_INSTRUCTIONS TO FOLLOW_.
Quote every line from the top of the listing down to and including the line that contains "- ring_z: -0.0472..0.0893".
= = = = =
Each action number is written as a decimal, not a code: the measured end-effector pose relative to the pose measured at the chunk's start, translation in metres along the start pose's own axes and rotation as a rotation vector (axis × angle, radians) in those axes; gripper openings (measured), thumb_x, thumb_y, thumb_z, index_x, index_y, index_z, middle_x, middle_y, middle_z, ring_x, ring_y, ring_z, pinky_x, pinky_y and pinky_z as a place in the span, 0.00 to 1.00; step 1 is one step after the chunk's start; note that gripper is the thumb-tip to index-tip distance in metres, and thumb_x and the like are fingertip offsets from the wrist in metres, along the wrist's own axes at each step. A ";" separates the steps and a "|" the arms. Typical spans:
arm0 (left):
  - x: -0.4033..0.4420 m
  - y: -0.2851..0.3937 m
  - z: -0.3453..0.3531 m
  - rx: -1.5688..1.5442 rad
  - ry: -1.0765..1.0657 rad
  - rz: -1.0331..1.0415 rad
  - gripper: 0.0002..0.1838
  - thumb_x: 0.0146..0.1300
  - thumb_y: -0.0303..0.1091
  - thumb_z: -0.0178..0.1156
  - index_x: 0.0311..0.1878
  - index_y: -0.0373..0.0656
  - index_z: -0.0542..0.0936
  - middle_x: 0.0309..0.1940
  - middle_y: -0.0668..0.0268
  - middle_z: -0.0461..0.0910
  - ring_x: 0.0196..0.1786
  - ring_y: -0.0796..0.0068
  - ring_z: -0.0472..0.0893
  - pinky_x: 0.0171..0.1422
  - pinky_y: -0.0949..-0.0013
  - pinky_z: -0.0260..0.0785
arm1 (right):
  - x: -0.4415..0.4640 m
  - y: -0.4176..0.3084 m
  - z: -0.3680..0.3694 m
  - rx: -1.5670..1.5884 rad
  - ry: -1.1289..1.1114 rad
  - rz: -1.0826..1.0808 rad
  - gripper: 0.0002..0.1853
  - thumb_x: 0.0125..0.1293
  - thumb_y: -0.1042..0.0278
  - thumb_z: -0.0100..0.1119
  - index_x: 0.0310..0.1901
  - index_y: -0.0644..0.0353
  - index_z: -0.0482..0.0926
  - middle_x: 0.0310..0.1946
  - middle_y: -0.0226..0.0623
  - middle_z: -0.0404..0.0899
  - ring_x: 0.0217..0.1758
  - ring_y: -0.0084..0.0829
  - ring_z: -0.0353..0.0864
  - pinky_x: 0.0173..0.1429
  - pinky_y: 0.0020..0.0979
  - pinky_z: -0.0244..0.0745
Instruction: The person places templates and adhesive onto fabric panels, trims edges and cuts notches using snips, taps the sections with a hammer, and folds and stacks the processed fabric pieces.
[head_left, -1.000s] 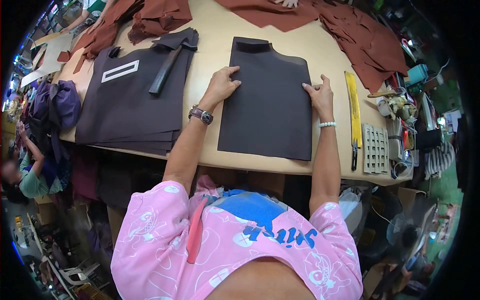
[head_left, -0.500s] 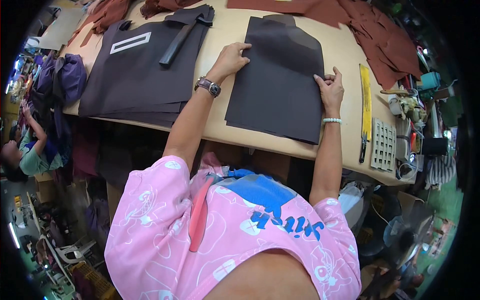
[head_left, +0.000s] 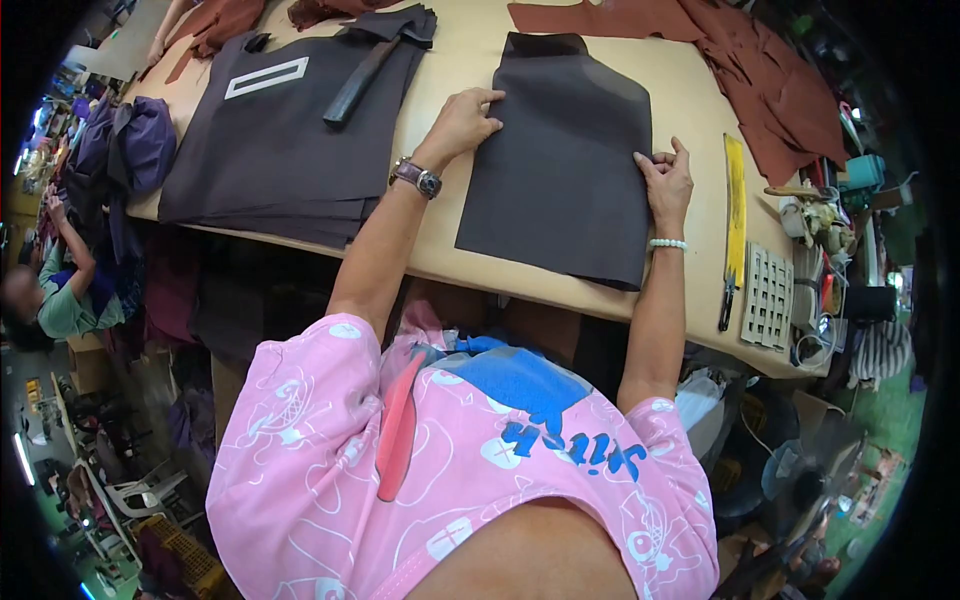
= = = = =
_SOLUTION TO THE PROBLEM_.
Each action number is written as a decimal, not a code: the measured end-effector pose relative to the pose measured at the chunk's start, translation in metres along the start pose's own axes and rotation as a rotation vector (axis × angle, radians) in those axes; gripper openings (measured), thumb_x, thumb_y, thumb_z, index_x, index_y, index_z, middle_x, middle_y, middle_z, ring_x, ring_y, ring_z, pinky_x, pinky_y and pinky_z as a place in the span, 0.00 to 1.00; step 1 is one step after the chunk's start; note that gripper is the thumb-tip to index-tip distance in metres, and thumb_x and the like are fingertip offsets from the wrist in metres, along the wrist's own axes at each step. A ";" separates the steps and a "|" the arms. Typical spans:
arm0 (left):
  - x: -0.4033..0.4420 m
  - y: -0.2851..0.3937 m
  - z: -0.3453..0.3531 m
  - rx: -1.5688..1.5442 rad
  - ry: -1.0765..1.0657 rad
  - rz: -1.0331..1.0415 rad
  - gripper: 0.0002..0.1838
  - thumb_x: 0.0146..0.1300
  - thumb_y: -0.0303..0.1091
  - thumb_z: -0.0178..0.1156
  - index_x: 0.0311..0.1878
  - index_y: -0.0373..0.0656
  - index_z: -0.0542..0.0936
  - middle_x: 0.0309..0.1940
  - middle_y: -0.0668..0.0268
  - middle_z: -0.0461..0.0910
  - ring_x: 0.0196..0.1786
  - ring_y: -0.0796..0.0068
  - ring_z: -0.0472..0.0893

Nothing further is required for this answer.